What you should do: Repeat the listing that follows, character for character, minus the pictures.

Data block:
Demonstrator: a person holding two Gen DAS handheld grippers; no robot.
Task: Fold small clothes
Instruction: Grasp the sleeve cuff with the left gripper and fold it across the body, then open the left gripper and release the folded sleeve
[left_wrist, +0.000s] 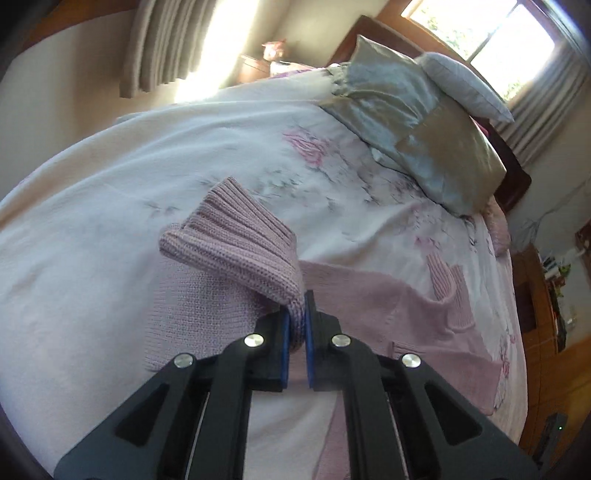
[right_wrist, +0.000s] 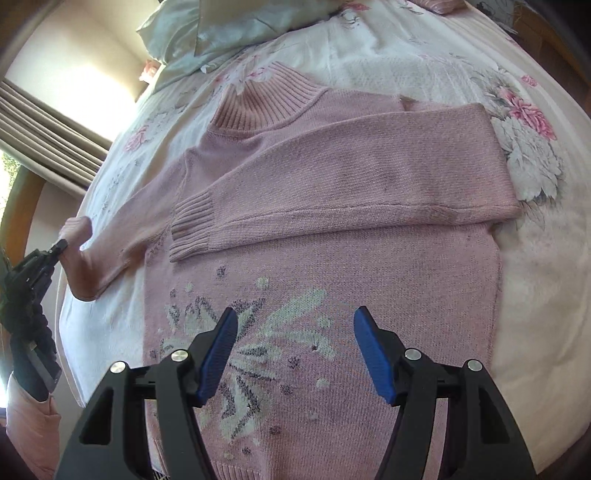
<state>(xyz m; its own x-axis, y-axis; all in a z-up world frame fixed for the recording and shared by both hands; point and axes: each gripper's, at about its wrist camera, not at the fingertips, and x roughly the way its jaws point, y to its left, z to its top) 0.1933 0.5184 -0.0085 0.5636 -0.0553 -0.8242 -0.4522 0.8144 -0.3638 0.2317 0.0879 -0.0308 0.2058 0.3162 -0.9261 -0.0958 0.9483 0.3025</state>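
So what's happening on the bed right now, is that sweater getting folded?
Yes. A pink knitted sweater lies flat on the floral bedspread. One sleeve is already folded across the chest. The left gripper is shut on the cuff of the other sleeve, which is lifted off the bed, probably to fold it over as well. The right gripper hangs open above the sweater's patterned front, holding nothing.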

Written answer:
Demonstrator: a person holding two Gen DAS handheld grippers; no robot.
Task: Fold small clothes
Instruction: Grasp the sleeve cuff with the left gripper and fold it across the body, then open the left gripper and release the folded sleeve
[left_wrist, +0.000s] 
[right_wrist, +0.000s] 
<state>(xyz m; its own x-axis, y-axis; all in a z-up world frame fixed for the recording and shared by both hands; point and axes: each gripper's, at about its wrist camera, not at the fingertips, and x roughly the way its jaws point, y to its left, z to its top) 0.1933 0.5184 -0.0085 0.5636 -0.0553 -0.8242 -0.4522 0.8144 -0.3638 0.2317 0.0879 -0.0308 0.2058 0.3162 -0.9261 -0.0958 0.9483 0.3025</state>
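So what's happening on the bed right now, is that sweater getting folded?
Yes. A pink knitted sweater lies flat on the floral bedspread. One sleeve is already folded across the chest. The left gripper is shut on the cuff of the other sleeve, which is lifted off the bed, probably to fold it over as well. The right gripper hangs open above the sweater's patterned front, holding nothing.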

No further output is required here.